THE old-fashioned pub has always been a place to play games.
They’re usually darts, chess, skittles, shove-ha’penny or draughts – or maybe the landlord will lend you a pack of cards with a stern nod in the direction of the Betting and Gaming Act, 1964, a copy of which will probably still be displayed where customers can’t read it.
Here are a couple of games that were trendy in the 1970s in the Albert and are overdue for revival.
This one is just a trick, really. First, choose your innocent ‘mark’. Sell the game by telling them it’s a test of concentration.
Take a soft pencil, a piece of paper and a 10p coin. The 10p coin nowadays is the only one with knurls or reeds around the edge. Get your ‘mark’ to draw round the coin on the piece of paper.
Now ask them to keep their eyes closed while they roll the coin down their forehead, along the bridge of their nose and down their chin before placing it back on the piece of paper as near as they can to the circle they have just drawn.
You can repeat the exercise by drawing another circle and getting them to roll the coin from one ear to the other.
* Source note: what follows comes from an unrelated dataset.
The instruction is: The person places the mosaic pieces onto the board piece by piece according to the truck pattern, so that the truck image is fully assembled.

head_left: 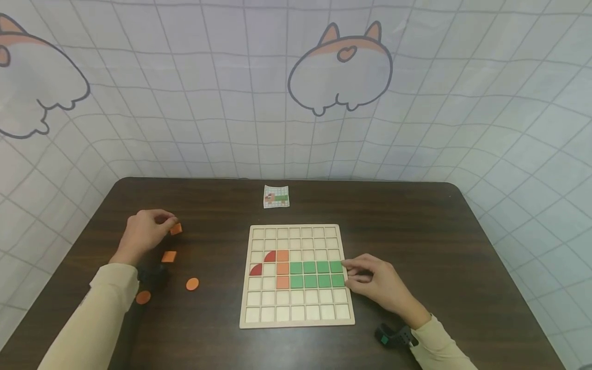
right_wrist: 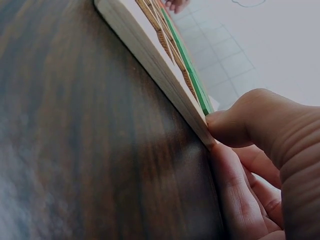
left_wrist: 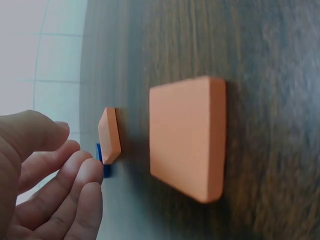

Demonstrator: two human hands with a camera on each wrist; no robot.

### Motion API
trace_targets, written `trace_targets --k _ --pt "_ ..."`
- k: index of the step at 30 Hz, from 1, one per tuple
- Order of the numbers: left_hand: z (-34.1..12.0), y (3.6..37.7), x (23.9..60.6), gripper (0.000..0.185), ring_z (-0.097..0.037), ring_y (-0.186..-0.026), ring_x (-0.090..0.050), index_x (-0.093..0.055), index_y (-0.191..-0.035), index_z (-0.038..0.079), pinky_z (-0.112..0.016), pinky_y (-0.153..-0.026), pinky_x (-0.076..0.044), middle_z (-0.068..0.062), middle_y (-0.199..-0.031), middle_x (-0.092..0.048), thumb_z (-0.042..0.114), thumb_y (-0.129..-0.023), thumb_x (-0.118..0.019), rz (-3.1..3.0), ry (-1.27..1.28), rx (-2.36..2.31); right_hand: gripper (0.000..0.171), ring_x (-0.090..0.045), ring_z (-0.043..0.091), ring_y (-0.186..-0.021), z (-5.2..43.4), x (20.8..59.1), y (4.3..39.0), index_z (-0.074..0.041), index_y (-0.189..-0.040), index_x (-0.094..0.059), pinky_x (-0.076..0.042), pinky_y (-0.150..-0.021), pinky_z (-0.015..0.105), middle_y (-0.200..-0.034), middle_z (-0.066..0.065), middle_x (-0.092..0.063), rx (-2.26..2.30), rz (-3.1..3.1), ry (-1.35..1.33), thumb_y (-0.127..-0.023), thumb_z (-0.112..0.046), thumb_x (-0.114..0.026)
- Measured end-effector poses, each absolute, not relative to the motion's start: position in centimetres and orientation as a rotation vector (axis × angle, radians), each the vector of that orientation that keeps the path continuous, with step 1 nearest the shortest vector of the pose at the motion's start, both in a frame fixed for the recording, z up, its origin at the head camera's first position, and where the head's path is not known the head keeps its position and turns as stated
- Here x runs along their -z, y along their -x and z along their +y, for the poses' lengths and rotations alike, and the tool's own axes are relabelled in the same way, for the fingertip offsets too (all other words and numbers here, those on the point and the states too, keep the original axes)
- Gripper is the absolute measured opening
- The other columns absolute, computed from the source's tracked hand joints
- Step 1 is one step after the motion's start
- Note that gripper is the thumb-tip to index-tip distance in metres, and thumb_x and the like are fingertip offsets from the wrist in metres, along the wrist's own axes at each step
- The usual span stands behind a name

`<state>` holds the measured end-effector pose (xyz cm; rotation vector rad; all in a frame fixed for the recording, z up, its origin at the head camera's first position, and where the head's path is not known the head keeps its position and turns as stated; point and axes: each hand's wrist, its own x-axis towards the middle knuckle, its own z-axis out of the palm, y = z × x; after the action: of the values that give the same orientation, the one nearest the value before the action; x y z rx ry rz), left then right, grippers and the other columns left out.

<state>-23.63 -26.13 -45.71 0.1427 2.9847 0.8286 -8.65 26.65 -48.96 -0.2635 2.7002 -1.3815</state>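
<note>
A wooden grid board (head_left: pixel 296 322) lies mid-table, holding two rows of green tiles (head_left: pixel 316 274), a column of orange tiles (head_left: pixel 282 268) and two red quarter-round pieces (head_left: pixel 263 262). My right hand (head_left: pixel 351 271) rests at the board's right edge, its fairly straight fingers touching the rim beside the green tiles. The right wrist view shows the thumb (right_wrist: pixel 225 122) against the board (right_wrist: pixel 150 47) edge. My left hand (head_left: pixel 162 221) hovers at the left, fingers loosely curled right by a small orange square tile (head_left: pixel 176 229). From the left wrist, the fingertips (left_wrist: pixel 90 172) sit just short of that tile (left_wrist: pixel 110 135), with no grip showing.
On the dark table, an orange square (head_left: pixel 168 256) and two orange discs (head_left: pixel 192 283), (head_left: pixel 143 296) lie near my left forearm. That square fills the left wrist view (left_wrist: pixel 187 137). A small pattern card (head_left: pixel 276 196) lies behind the board. A grid-patterned cloth hangs behind the table.
</note>
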Motion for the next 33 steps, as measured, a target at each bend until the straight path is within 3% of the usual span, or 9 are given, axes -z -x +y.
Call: trace_targets --k 10,20,27,33 --pt "-27.2 24.3 46.2 0.045 -0.038 -0.094 -0.063 -0.072 -0.119 -0.002 -0.038 -0.066 -0.050 -0.030 -0.118 -0.071 0.037 -0.103 -0.057 3.001 -0.012 -0.807 0.040 -0.067 -0.001 -0.096 26.7 48.9 8.7 -0.016 -0.128 -0.073 -0.059 -0.087 0.017 -0.109 -0.003 -0.069 1.391 2.700 0.280 -0.088 -0.017 -0.081" --pt "-27.4 25.0 46.8 0.058 -0.047 -0.099 -0.067 -0.071 -0.117 -0.006 -0.057 -0.076 -0.055 -0.032 -0.118 -0.071 0.049 -0.101 -0.060 3.007 0.016 -0.812 0.040 -0.067 -0.001 -0.095 26.6 48.9 8.6 -0.016 -0.127 -0.074 -0.059 -0.087 0.017 -0.109 -0.002 -0.069 1.416 2.684 0.276 -0.088 -0.015 -0.081" --pt "-27.3 25.3 46.9 0.044 -0.047 -0.098 -0.066 -0.071 -0.113 -0.005 -0.056 -0.075 -0.055 -0.031 -0.114 -0.072 0.038 -0.099 -0.069 2.985 -0.047 -0.803 0.041 -0.066 -0.001 -0.095 26.6 49.0 8.6 -0.015 -0.127 -0.074 -0.059 -0.087 0.017 -0.108 -0.001 -0.069 1.407 2.689 0.278 -0.088 -0.016 -0.082" --pt "-27.1 25.4 46.5 0.043 -0.047 -0.103 -0.066 -0.067 -0.122 -0.005 -0.060 -0.083 -0.055 -0.032 -0.119 -0.070 0.030 -0.099 -0.068 2.920 -0.063 -0.793 0.043 -0.067 0.003 -0.097 26.6 49.0 8.6 -0.013 -0.129 -0.073 -0.059 -0.087 0.016 -0.109 0.002 -0.069 1.409 2.686 0.259 -0.087 -0.020 -0.083"
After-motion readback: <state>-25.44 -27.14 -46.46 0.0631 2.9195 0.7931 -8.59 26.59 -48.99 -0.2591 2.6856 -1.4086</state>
With a bit of luck, by the time you’ve finished, your mark’s face will be a mass of graphite lines.
THIS is a good game for four people, each of whom must have a piece of paper and a pen or pencil. One of you could use the pencil from the previous game.
Sit round a table. Each contestant must draw a square divided into 16. Choose a first person and direction of play.
Each person calls out a letter and everyone must decide in which of the 16 squares to place that letter.
The next person chooses a letter and so on until all 16 squares have a letter.
The skill is to create words of two or more letters, which you score horizontally and laterally. High score words would be WEND (4,3,3,2,2) and PART (4,3,3,2).
It’s even possible the evening will not end in noisy acrimony.